Посреди этой толпы, возле вырытой ямы, стоял гроб, в котором, по всей вероятности, лежал чей-то труп. С моего места мне не было видно того, кто стал виновником торжества – бабушка, которая умерла спокойной естественной смертью, или человек, чья жизнь была оборванна насильственно и жестоко. Кто бы это ни был, он не имел возможности наглядно убедиться в том, что после момента, когда его сознание погасло, мир не рассыпался на части, а продолжил существовать, не заметив ничего. Никто из людей не имеет такой возможности, и это обстоятельства позволяет погрязнуть в иллюзии относительно безграничной ценности собственной жизни.
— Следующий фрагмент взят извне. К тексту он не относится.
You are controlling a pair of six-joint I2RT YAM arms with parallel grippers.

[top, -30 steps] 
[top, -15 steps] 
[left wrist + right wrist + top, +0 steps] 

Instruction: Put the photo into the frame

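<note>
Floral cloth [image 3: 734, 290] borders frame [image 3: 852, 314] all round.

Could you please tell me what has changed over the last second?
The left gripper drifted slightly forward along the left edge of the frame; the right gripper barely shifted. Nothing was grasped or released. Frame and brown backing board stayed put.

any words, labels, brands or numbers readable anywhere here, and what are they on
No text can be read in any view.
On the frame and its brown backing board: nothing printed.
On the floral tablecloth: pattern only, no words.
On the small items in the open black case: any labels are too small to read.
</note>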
Не желая привлекать к себе лишнего подозрительного внимания, я пошел дальше, как ни в чем не бывало. Когда унылое и невнятное бормотание священника осталось позади, я свернул на другую аллею, которая под прямым углом уходила в сторону. Идя по ней, я думал, что возможно, это и есть то место, которое я искал. Конечно, если бы у меня бы выбор, я бы предпочел запереться изнутри в просторном фамильном склепе, и, устроившись поудобнее в собственном, оббитом красным бархатом гробу, спать так долго, как только смог. Но у меня не было фамильного склепа, не было даже могилы, в которой я мог спрятать свое тело под тяжелой мокрой землей. Впереди я увидел лавочку, которая стояла в тени склонившихся над ней ветвей плакучей ивы, и не смог отказать себе в удовольствии выкурить сигарету, сидя на ней. Лавочка была целая, никакая из ее досок не была поломана, или, хотя бы, разбита. Краска на ней облезла совсем немного. С одной стороны стояла урну, на глубине которой если и было что-то, то я этого не видел. Она не была осквернена низкой культурой городских жителей, которые редко ходят тут, возможно, в силу своей лени добираться так далеко, а, может, из-за суеверного страха и мрачной ауры, которая окружала всю территорию кладбища.